INFOSUMUT24 – Pemandangan yang bikin hati siapapun miris melihat kondisi sekolah Madrasah Ibtidaiyah Swasta (MIS) Desa Perjaga, Kecamatan Sitelu Tali Urang Jehe, Kabupaten Pakpak Bharat – Sumut yang sudah terlihat terbengkalai namun masih beroperasi aktif bahkan betapa tidak tersayatnya hati, puluhan murid belajar di sekolah yang sudah tidak layak di gunakan.
Anak didik Madrasah tersebut belajar dibangunan yang kondisinya memprihatinkan. Bagian atapnya terlihat bocor bocor dinding keropos dan kondisi sekolah yang tidak layak itu juga telah viral di media sosial facebook.
Diketahui, sebanyak 50 orang siswa/ i serta 6 orang guru tenaga pendidik yang melakukan kegiatan belajar mengajar di Madrasah terpaksa belajar dikelas yang sudah tidak layak digunakan.
Sekilas bangunan ini lebih mirip kandang sapi ketimbang sebuah sekolah. Dari 6 bagunan ruangan sekolah ada dua yang rusak berat dan tersisa 4 ruang kelas yang juga kondisinya sangat memprihatinkan.
Informasi yang dihimpun, sekolah Madrasah tersebut dulunya sebelum kemerdekaan didirikan oleh seorang tokoh bermarga Berutu sebagai sekolah mengaji tepatnya setelah kemerdekaan sekolah mengaji tersebut diberi nama Madrasah Ibtidaiyah Swasta hingga saat ini.

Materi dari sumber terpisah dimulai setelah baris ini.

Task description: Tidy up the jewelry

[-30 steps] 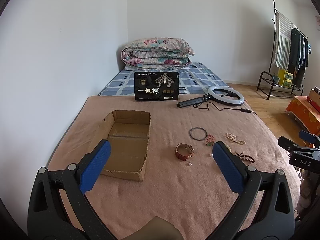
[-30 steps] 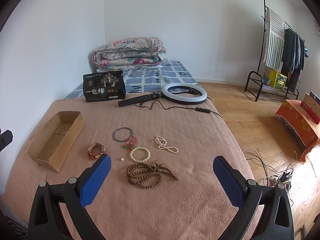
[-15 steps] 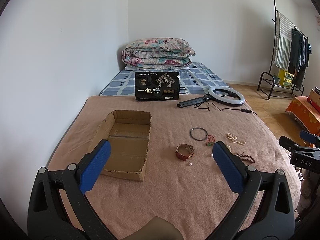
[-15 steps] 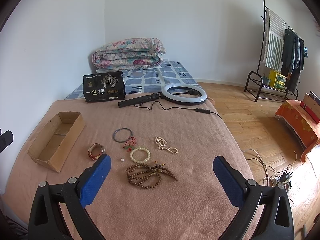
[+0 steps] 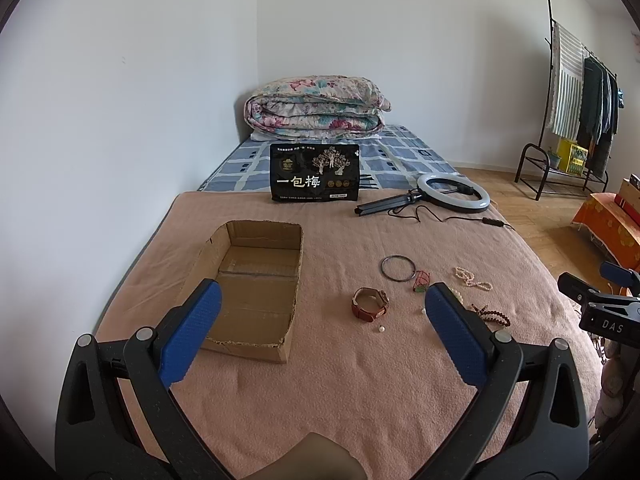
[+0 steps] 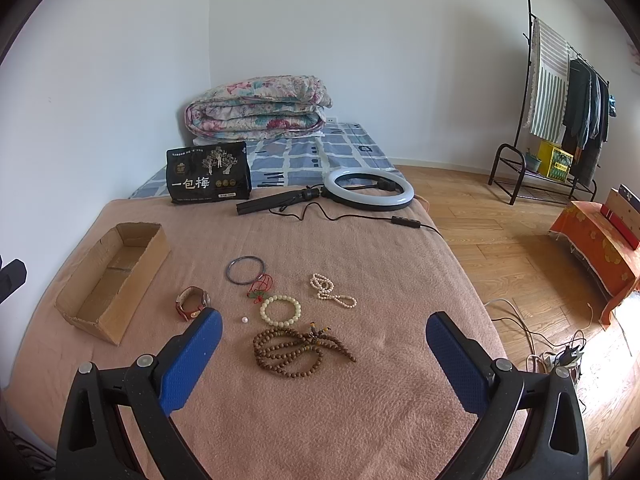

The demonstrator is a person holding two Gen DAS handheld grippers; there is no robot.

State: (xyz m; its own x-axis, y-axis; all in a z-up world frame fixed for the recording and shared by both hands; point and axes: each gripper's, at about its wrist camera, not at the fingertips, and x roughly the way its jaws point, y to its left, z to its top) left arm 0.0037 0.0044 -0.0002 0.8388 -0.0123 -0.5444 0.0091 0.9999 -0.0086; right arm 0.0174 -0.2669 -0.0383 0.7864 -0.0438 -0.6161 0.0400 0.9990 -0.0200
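Jewelry (image 6: 280, 312) on pink blanket (image 6: 360, 400) | bedroom, wood floor (image 6: 500, 232) | left gripper (image 5: 320, 324), right gripper (image 6: 324, 344): jaws apart

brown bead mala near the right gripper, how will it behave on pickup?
The brown bead mala lies in loose coiled loops, so likely floppy, draping and swinging from one pinch. Round beads may slip between the pads. Its tassel end looks apt to trail.

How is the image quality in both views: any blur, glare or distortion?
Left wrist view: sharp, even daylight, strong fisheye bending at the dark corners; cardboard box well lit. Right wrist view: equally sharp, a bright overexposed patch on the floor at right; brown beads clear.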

Sejak dibangun puluhan tahun silam sekolah Madrasah ini bagaikan tak terurus. Bahkan Pemerintah setempat pun sepertinya belum menyambangi sekolah ini.
Bangunan yang tadinya memiliki 6 ruang kelas kini tinggal 4 ruangan. Apa daya siswa pun harus belajar di 4 ruangan ini secara bergantian.
“Ruangannya rusak dan bocor dan sudah tidak layak” kata Tia Berutu, salah seorang guru pengajar, Sabtu(2/11/2024).
Menanggapi hal tersebut, Zulkarnaen Brutu salah seorang tokoh masyarakat di Kecamatan STTU Julu saat di konfirmasi mengatakan, bahwa Sekolah Madrasah tersebut dibagun oleh alm Kakek mereka dulunya sebagai sekolah pengajian. Namun setelah kemerdekaan, nama sekolah diganti menjadi Madrasah Ibtidaiyah Swasta.
Di jelaskan Zulkarnaen, dulu semasa Kepemimpinan Remigo Yolanda Berutu dan Kadis Pendidikan pada waktu itu dijabat Holler Sinamo, Madrasah tersebut pernah mendapat bantuan Dana Alokasi Khusus (DAK) rehap, sehingga bangunan kelas bertambah dan menjadi semi permanen setelah direnovasi.
“Sepengetahuan kami Madrasah ini pernah dapat bantuan rehap dan penambahan ruang kelas semasa Bupati Pak Remigo dan Kadisdiknya pak Holler Sinamo, tapi itu sudah berapa puluh tahun yang lalu, setelah itu sampai saat ini sama sekali terkesan tidak ada perhatian dari Pemkab Pakpak Bharat” sebut Zulkarnaen.
Ditambahkan Zulkarnaen, berdasarkan informasi bahwa pihak sekolah sudah berulang menyampaikan proposal permintaan bantuan untuk perbaikan ke Dinas Pendidikan Pakpak Bharat, namun hingga saat ini tidak kunjung di tanggapi.
Pelajar dan guru sangat mengharapkan bantuan untuk memperbaiki sekolah. Ini semata agar mereka bisa bersekolah dengan baik dan menjadi penerus bangsa.